Writing JavaScript today is still a pretty miserable experience, but several things have changed. The industry has a lot more experience with the language, so it’s pretty easy to learn what aspects of it are to be avoided and which ones embraced. The tools and libraries are much more mature and generally better. The implementations (browser-based and otherwise) are much better. And, maybe most significantly, I’m a much better programmer than I was in 1999.

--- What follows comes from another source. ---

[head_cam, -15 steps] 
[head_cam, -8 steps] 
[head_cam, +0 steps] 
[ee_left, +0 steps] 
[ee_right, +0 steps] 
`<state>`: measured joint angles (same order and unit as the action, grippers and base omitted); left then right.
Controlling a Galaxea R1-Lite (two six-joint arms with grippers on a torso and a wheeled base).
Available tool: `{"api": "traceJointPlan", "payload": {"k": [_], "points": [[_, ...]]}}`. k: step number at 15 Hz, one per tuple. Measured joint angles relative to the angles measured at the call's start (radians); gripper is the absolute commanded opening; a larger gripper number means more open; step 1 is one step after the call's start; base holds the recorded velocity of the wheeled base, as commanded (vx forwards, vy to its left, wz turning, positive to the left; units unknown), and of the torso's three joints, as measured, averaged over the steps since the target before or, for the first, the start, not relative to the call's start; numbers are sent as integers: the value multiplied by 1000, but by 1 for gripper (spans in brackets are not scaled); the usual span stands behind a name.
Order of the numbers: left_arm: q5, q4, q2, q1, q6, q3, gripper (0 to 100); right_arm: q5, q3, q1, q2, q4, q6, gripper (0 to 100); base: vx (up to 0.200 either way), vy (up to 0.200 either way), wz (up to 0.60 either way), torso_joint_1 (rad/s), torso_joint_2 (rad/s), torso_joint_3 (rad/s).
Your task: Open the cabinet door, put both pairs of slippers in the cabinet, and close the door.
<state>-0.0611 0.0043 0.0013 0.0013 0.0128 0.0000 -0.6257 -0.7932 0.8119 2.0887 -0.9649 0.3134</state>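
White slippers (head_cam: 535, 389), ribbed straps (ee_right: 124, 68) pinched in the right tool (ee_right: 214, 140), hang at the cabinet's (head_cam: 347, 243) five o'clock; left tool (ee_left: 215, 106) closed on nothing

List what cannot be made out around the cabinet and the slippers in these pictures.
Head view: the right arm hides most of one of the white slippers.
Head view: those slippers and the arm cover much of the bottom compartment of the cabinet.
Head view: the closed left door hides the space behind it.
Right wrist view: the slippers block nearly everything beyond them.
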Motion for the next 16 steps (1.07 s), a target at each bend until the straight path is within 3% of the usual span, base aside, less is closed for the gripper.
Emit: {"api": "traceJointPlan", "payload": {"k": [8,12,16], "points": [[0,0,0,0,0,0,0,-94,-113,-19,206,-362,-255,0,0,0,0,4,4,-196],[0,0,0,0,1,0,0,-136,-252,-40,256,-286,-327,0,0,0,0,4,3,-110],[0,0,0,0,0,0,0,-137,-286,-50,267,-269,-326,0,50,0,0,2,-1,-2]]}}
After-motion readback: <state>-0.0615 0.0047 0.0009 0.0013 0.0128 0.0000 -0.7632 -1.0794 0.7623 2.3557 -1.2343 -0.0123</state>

Today I watched the first part of Douglas Crockford’s “Javascript: The Good Parts” talk on Safari via my ACM membership. It’s been an entertaining and informative review of the history of the language and made me feel a little better about having avoided it for so long. There really are lots of major issues with the language design, and it’s sort of amazing that it’s been so successful. The environment in which it was born, in the bad old days of the Netscape/IE browser wars, was not condusive to success. The haste with which it was shipped, the weird relationship between Netscape and Sun. These were all major obstactles to its success. But the features that make the language interesting (notably, in my opinion, first-class functions and the prototypal object system), are really neat and keep programmers just happy enough that they’re able to overlook some of the uglier areas, or in some cases avoid them completely.
In any case, I’ve had fun hacking on the simple photo gallery application I’ve been working on, and look forward to whatever my next web programming project turns out to be…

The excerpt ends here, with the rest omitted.